The Executive Director of the Africa Centre for Energy Policy (ACEP), Benjamin Boakye, has faulted the decision of the National Democratic Congress (NDC) to dismiss the Agyapa Minerals Royalties agreement if voted into power.
Development Diaries learnt that Boakye’s response followed a threat by the flagbearer of NDC, John Mahama, that his administration, if elected, will not respect the deal.
The ED of the African energy policy think tank added that it will rather be in the interest of the NDC administration to engage stakeholders on the new deal instead of the outright condemnation of it.
He urged the party to join some 15 civil society organisations (CSOs) calling for clarification on various concerns raised in connection with the Agyapa deal.
‘What we are trying to do is to ensure that we can mitigate risks. We also want to be heard…so our questions can be answered while recognising that some statements could make investors quite sensitive’, he said.
‘And that will affect how much you can raise and what risk premium you would have to pay for on what you are raising on the stock market’.
He said that the arrangement of the deal was a clear departure from the promises made to mining communities by the governing New Patriotic Party (NPP) in its 2016 manifesto.

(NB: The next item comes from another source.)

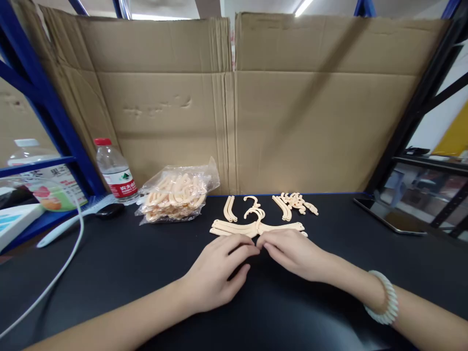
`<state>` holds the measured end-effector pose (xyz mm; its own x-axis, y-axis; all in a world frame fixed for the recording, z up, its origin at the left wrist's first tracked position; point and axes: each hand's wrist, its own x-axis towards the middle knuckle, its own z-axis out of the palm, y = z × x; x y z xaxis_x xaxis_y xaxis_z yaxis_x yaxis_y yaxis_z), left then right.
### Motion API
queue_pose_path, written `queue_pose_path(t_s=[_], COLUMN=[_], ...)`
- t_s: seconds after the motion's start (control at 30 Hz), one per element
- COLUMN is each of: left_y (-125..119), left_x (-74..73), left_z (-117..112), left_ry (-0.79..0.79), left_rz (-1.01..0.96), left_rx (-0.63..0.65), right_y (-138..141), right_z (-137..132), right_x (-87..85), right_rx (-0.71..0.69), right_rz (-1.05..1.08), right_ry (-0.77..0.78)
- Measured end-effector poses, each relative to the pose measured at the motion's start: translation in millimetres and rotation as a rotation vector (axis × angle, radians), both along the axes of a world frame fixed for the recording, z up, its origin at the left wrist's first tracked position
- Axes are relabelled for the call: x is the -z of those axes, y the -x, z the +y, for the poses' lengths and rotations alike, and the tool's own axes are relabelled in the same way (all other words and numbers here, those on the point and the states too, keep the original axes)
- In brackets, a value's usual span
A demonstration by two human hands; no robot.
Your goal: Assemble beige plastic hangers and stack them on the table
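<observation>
My left hand [219, 270] and my right hand [292, 253] rest on the black table [109, 273], fingertips meeting at the centre in a pinch. What they pinch is hidden or too small to name. Just beyond the fingertips lies a small cream plastic hanger [256, 225] with its hook pointing away. Loose cream curved pieces [229, 208] lie behind it, and a small heap of cream parts [297, 202] sits to the right. A clear plastic bag [175, 195] full of the same cream pieces lies at the left. My right wrist wears a white coil band [383, 297].
A water bottle [115, 170] with a red cap stands at the back left. A white cable [58, 273] runs across the left of the table. Cardboard sheets [234, 107] wall off the back. A dark tablet [395, 219] lies at the right. Blue shelving [40, 102] stands at left.
</observation>
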<state>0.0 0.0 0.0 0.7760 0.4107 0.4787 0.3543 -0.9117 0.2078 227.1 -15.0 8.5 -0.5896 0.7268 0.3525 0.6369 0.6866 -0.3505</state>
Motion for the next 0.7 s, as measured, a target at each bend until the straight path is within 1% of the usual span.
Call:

The Executive Director of the Danquah Institute, Richard Ahiagbah, however, disagreed with Boakye, saying that the agreement was separate from the party’s manifesto commitment.
He said, ‘We are doing something that will give more value to Ghanaians. It is not a departure. This is a separate undertaking from what the government promised and has nothing to do with promises of the manifesto. This arrangement is a national public policy issue that we are engaging in so let us stop comparing the two’.
Speaking further, Ahiagbah accused the 15 CSOs of holding the government to ransom.